Two Injured When Pickup Truck Hits Cherry Picker in San Angelo, TX Accident
San Angelo, TX -- On January 9, 2019, a pickup truck crashed into a cherry picker in San Angelo, sending two men to an area hospital.
According to the San Angelo police, the crash happened Wednesday evening on West 29th Street, near North Bryant Boulevard. Two men were reportedly in the basket of the cherry picker as it crossed 29th Street, when an eastbound Dodge pickup crashed into the maintenance vehicle. The pickup's driver alleged that he did not see the cherry picker before the collision.
Both men were taken by ambulance to an area hospital with undisclosed injuries.

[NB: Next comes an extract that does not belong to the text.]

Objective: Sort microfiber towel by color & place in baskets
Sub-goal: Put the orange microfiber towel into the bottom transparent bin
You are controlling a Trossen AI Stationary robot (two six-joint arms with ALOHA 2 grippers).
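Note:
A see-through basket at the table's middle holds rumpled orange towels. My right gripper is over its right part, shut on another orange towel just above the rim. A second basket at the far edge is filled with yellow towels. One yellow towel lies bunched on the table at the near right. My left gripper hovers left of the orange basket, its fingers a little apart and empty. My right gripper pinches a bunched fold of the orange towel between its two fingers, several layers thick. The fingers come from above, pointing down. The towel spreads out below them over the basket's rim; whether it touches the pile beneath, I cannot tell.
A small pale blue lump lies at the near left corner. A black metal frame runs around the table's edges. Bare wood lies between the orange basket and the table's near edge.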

Police continue to investigate the wreck.
Map of the Area
Investigators are still working to figure out the specifics of this this accident, but unless the two gentlemen in the cherry picker stole it for a joyride it's likely that they were in the middle of a job when the crash occurred. The law is relatively clear when it comes to workplace accidents; when someone is injured on the job in Texas, the remedies available to them for their injuries generally revolve around whether or not their employer is enrolled in workers' compensation.
If an employer has "workers' comp," then most likely the injured worker will receive automatic benefits from the program to help them offset the costs of their medical bills and their lost wages. While these benefits are virtually guaranteed when a worker is hurt, it also bars the victim from taking legal action against his employer. Additionally, the benefits the employee receives may not cover the full extent of the cost incurred due to the accident.
Texas is unique in the U.S. because it offers an alternative unavailable in any other state. Employers are given the opportunity to "opt out" of the workers' comp system. Some businesses with limited risk or physical strain sometimes exercise this option after weighing the cost of enrolling against the likelihood that an employee will be hurt.
If a Texas employer is a non-subscriber, a worker injured in the line of duty has a right to sue his employer for his injuries. Again, this right comes with a trade: It has the benefit of potentially covering a greater amount of the damages resulting from the accident, but the results are anything but guaranteed. The burden falls to the victims to prove to a jury that their employer's negligence caused the accident, which can be daunting in an already-difficult time.
Resolving a situation like this requires extensive experience, legal strategies, and tenacity. Those affected by a serious work accident must ensure they have the assistance they need for their injuries.